Do our possessions and privilege make us insensitive to the great needs of those around us? “Those who want to be rich fall into temptation and are trapped by many senseless and harmful desires…for the love of money is a root of all kinds of evil” (1 Timothy 6:9-10).

To love God above all else is also to open our eyes to the dire needs of people around us and serve them in Christ’s name. The two are inextricably bound together.

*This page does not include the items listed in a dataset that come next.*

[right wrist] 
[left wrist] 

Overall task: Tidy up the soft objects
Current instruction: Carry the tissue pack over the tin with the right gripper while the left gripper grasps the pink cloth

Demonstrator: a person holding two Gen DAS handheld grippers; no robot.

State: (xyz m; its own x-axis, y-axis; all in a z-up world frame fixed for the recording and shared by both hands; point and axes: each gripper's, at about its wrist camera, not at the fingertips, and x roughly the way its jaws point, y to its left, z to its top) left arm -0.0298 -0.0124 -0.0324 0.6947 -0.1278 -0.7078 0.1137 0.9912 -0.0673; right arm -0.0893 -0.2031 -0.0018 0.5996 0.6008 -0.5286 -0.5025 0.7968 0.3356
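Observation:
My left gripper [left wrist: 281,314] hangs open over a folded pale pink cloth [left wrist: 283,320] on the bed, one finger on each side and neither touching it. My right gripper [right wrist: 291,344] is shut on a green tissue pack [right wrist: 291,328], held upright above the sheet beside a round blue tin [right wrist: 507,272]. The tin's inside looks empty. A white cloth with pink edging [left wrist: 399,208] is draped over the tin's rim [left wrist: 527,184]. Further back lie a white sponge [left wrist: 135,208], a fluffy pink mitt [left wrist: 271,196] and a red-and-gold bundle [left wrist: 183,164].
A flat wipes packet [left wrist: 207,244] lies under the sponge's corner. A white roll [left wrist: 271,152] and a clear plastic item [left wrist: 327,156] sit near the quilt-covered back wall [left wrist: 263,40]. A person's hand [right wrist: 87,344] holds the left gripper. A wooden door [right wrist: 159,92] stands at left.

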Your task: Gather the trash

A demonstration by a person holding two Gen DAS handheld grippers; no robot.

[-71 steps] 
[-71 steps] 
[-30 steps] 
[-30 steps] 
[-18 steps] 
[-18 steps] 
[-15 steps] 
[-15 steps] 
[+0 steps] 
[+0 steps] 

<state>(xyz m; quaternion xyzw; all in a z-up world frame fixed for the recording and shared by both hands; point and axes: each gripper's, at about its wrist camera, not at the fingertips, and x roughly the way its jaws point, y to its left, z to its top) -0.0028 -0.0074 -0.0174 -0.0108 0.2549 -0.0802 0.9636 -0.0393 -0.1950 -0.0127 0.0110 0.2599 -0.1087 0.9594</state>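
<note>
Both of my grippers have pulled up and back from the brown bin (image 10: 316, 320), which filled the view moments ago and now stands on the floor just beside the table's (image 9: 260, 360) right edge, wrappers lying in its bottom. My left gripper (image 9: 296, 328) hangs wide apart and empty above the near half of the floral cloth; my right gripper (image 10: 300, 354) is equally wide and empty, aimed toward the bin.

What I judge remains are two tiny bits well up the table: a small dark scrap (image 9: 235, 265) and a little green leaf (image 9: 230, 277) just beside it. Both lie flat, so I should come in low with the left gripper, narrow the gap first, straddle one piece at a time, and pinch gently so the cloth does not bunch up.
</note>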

Eternal God, you call us from the vain world’s golden store, from each idol that would keep us, saying “Christian, love me more.” May we give our hearts to your obedience, serve and love you best of all. Amen. (“Jesus Calls Us o’er the Tumult,” The Covenant Hymnal, #379)

Royce Eckhardt

Holy Week Tuesday

This Holy Week we recover some reflections from WCC friends that appeared in our 2016 lenten devotional guide. Today’s reflections are from Nadia Jiménez and Barbara Balsam.

But whoever drinks the water I give them will never thirst. Indeed, the water I give them will become in them a spring of water welling up to eternal life. John 4:14 (NIV).

Have you ever had an offer you couldn’t refuse? Frequently we find offers that might be beneficial to us. Although temporary, most come with some form of assumed privilege– an open opportunity. It is normal human instinct to take advantage of opportunities and to assess whether the benefits will affect us positively or negatively.

So often we resolve life’s challenges through shortcuts and miss achieving a lasting resolution. We get lost in society’s “quickness” and settle for the facade and not the substance. How do we then find what we really need in life? Most often we focus on the physical needs; the hunger we have for fulfillment. While satisfying our immediate physical thirst, we lose perspective on the spiritual needs of our soul.

In John 4:14 Jesus presents an offer of water, an offer to take away our thirst forever. Recognize that God is the true end of our search to fulfill our desires of satisfaction and fulfillment, and and it is through the living water that Jesus gives us that our thirsty souls will be quenched. What an offer to be given. What a benefit to be filled with God’s presence.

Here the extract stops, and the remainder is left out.